# How I practice



## ihuntcatahoula (Aug 15, 2012)

Here is how I practice bowfishing when at home.


----------



## bullardsls1 (Aug 16, 2012)

man u tearing those rings up gonna have to go out with us one night and show us whats up


----------



## sowega hunter (Aug 16, 2012)

That's a dang good idea. Looks like fun to.


----------



## ihuntcatahoula (Aug 16, 2012)

bullardsls1 said:


> man u tearing those rings up gonna have to go out with us one night and show us whats up



Would love to but it is about a 2 to 2.5 hour drive to villa rica from the house.


----------



## bullardsls1 (Aug 16, 2012)

what lakes u shoot we shoot guntersville and weiss


----------



## ihuntcatahoula (Aug 16, 2012)

Been to guntersville once but fish lanier all the time.


----------



## bullardsls1 (Aug 16, 2012)

i got a new boat gonna be here Saturday it will be a while before i can take it out got to register it and all that but we need to go one night . how did u like guntersville


----------



## ihuntcatahoula (Aug 16, 2012)

I liked it pretty good for blind fishing it we did ok. It would be better to go with someone that knows the lake. Friends of my brother fish the tournaments over there and win quite a bit.. here is what we got the night I went and we were blind fishing so if I knew where to go I bet it would  have been even better.


----------



## bullardsls1 (Aug 16, 2012)

yeah its a killer lake i love it


----------



## sleeze (Aug 16, 2012)

Get you a few 20 oz plastic bottles. Spray some spray foam in them. Tie some string on them, with a piece of brick or weight at the other end of the string. Throw it in the lake or pond. Make the string short enough so the bottle is submerged.  The bottle sits underneath the water suspended kinda like a fish. the bottle is good for several shots...with the bottle in the water it helps  practice shooting low for refraction.


----------



## ihuntcatahoula (Aug 17, 2012)

sleeze said:


> Get you a few 20 oz plastic bottles. Spray some spray foam in them. Tie some string on them, with a piece of brick or weight at the other end of the string. Throw it in the lake or pond. Make the string short enough so the bottle is submerged.  The bottle sits underneath the water suspended kinda like a fish. the bottle is good for several shots...with the bottle in the water it helps  practice shooting low for refraction.
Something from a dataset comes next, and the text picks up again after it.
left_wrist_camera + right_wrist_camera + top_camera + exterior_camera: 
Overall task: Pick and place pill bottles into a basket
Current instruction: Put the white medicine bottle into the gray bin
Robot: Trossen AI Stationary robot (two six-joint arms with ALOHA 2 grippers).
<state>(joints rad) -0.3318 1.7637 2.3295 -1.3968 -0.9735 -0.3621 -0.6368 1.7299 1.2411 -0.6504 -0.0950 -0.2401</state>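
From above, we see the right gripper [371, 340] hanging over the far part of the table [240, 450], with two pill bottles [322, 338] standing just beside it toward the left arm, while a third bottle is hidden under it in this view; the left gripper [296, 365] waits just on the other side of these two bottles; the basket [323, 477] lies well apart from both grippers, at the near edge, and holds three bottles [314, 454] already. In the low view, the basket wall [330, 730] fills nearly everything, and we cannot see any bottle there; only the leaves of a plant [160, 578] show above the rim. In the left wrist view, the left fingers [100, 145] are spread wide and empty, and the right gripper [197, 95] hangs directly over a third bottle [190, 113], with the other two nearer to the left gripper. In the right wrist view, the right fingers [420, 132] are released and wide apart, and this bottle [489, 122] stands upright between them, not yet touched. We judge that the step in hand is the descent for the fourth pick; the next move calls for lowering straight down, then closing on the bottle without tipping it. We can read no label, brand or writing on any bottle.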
That is another good idea, I do it this way because it can be done anywhere and I can walk out in my front yard and shoot for a few minutes each day. I would have to lod up and go to a water source for that method and if I am going to water I aint practicing if you know what i mean...lol. but if you have a readily available water source that will work awesome.


----------



## sleeze (Aug 17, 2012)

ihuntcatahoula said:


> That is another good idea, I do it this way because it can be done anywhere and I can walk out in my front yard and shoot for a few minutes each day. I would have to lod up and go to a water source for that method and if I am going to water I aint practicing if you know what i mean...lol. but if you have a readily available water source that will work awesome.



Just buy a cheap kiddie pool...lol, i kid.
Any kind of practice is good


----------



## Tarbaby 212 (Aug 18, 2012)

I practice out of water. Refraction is hard to practice for due to depth and water clarity.


----------



## deepfryit (Aug 19, 2012)

i love that onida!...i have an old screaming eagle. shot a bunch of deer with it. great vid brother


----------



## ihuntcatahoula (Aug 21, 2012)

deepfryit said:


> i love that onida!...i have an old screaming eagle. shot a bunch of deer with it. great vid brother



Thanks. I was told that once you bowfish with an oneida that you will never fish with anything else..... well now that I have one I will have to agree. awesome shooting bow smooth draw and 75% letoff I shoot it at 26lbs. so I am only holding 6-7 lbs at full draw. I can literally draw this bow and hold it at full draw with the index finger of my left hand across the arrow. once I get my new power limbs back I will be able to pull it to full draw and hang it by the string and it will stay at full draw......


----------



## ihuntcatahoula (Aug 21, 2012)

2.5 hours on the water the other night. would have been alot better but the water was really stained. maybe 8-12 inches of visibility. Practice pays off.


----------



## sowega hunter (Aug 26, 2012)

I tried the practice idea just a little different. Stand in the back of a truck and throw trash mail envelops on the ground around the truck. It is fun and good practice for them gators next weekend.


----------